United States District Court, E.D. Kentucky, Central Division, Lexington

September 29, 2014

LORETTA BUCKLAND, et al., Plaintiffs,
v.
LINDA STANLEY, et al., Defendants.

MEMORANDUM OPINION & ORDER

JOSEPH M. HOOD, District Judge.

This matter is before the Court on Defendant Linda Stanley's Motion to Dismiss [DE 3], with respect to which Plaintiffs have filed a Response [DE 5], and Plaintiffs' Motion for an Extension of Time to Serve Jeremy Stanley, Aritta Becksted, and Loryn Shepherd [DE 6].
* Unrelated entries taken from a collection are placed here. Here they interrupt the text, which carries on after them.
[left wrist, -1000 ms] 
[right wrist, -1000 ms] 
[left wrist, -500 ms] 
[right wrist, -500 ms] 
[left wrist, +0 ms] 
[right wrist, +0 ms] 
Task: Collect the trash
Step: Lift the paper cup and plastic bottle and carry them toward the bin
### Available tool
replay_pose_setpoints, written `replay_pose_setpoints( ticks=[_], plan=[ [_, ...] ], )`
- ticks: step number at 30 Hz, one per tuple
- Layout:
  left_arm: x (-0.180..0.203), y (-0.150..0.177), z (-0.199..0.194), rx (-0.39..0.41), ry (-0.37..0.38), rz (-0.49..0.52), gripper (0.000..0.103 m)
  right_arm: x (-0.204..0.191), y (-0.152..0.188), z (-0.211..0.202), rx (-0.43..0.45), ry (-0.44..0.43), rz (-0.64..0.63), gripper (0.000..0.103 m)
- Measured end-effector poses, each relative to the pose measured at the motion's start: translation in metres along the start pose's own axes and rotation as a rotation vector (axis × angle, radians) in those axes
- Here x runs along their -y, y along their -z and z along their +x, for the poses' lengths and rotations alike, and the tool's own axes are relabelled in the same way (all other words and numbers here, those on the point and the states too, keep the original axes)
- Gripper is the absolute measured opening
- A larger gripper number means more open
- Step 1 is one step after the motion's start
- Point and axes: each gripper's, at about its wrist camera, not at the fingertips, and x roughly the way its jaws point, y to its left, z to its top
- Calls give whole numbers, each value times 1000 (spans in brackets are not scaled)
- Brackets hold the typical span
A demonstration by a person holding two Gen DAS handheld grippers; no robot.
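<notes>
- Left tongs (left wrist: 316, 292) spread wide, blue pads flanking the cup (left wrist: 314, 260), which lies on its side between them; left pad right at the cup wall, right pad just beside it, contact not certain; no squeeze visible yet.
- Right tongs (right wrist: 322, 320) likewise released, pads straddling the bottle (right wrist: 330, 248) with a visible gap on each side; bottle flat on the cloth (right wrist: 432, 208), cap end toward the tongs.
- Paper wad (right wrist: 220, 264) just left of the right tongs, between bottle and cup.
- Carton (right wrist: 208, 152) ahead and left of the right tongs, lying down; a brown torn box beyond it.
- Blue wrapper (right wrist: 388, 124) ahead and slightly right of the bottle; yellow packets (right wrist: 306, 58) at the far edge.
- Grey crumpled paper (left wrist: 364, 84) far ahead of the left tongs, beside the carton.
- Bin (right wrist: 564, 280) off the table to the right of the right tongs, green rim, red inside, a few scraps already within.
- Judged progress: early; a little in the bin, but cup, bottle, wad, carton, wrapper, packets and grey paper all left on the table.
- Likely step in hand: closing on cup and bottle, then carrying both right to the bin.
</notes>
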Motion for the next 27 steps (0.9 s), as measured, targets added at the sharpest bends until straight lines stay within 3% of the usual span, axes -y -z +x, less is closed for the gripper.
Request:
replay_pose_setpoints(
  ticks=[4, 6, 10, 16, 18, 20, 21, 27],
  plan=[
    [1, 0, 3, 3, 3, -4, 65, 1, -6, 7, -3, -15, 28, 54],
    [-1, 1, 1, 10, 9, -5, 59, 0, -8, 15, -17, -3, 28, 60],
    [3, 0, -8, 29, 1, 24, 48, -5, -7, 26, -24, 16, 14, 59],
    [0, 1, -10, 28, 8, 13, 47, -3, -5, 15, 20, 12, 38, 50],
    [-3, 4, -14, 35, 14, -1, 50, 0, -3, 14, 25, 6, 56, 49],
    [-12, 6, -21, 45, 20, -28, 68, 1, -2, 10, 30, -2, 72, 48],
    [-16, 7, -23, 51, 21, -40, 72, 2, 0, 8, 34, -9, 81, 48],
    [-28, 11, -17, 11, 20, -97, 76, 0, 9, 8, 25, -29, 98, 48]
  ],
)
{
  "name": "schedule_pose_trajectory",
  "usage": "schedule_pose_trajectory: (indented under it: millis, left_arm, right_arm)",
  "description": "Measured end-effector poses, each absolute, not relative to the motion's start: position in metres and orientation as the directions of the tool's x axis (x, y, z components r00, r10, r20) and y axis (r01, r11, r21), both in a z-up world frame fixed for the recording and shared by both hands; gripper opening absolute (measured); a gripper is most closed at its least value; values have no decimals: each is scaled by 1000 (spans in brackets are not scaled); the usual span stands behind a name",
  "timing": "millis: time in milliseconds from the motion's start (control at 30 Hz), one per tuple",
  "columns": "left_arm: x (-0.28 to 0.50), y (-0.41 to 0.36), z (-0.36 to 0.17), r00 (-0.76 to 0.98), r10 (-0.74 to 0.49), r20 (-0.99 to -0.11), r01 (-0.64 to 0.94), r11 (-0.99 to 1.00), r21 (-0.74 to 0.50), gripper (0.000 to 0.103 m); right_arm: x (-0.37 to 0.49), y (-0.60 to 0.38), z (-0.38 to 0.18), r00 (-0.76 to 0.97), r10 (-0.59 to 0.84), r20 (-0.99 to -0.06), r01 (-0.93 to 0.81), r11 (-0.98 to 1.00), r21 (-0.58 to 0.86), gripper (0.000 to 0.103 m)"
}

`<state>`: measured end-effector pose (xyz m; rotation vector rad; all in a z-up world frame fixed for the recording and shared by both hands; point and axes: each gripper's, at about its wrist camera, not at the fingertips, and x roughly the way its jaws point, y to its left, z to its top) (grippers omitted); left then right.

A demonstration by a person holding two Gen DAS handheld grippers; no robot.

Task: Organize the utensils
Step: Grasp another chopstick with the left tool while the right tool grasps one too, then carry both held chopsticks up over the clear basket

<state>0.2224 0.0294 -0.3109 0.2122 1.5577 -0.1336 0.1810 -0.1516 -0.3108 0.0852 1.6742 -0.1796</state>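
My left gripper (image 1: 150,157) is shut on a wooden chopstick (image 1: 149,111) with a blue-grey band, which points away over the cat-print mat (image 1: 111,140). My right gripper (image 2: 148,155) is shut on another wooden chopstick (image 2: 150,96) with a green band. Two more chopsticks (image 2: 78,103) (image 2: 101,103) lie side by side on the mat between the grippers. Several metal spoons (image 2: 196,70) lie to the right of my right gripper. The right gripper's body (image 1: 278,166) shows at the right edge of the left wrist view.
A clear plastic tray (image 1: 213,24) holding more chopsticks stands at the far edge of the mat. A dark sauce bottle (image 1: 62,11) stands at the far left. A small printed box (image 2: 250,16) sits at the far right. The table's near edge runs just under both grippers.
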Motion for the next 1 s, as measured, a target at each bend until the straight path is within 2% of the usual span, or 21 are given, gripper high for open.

Fed. R. Civ. P. 4(m) provides that, "[i]f a defendant is not served within 120 days after the complaint is filed, the court - on motion or on its own after notice to the plaintiff - must dismiss the action without prejudice against that defendant or order that service be made within a specified time. But if the plaintiff shows good cause for the failure, the court must extend the time for service for an appropriate period." Good cause requires "excusable neglect, " Bradford v Bracken Cnty., 767 F.Supp.2d 740, 753-54 (E.D. Ky. 2011) (citing Stewart v. Tenn. Valley Auth., 238 F.3d 424 (6th Cir. 2000)).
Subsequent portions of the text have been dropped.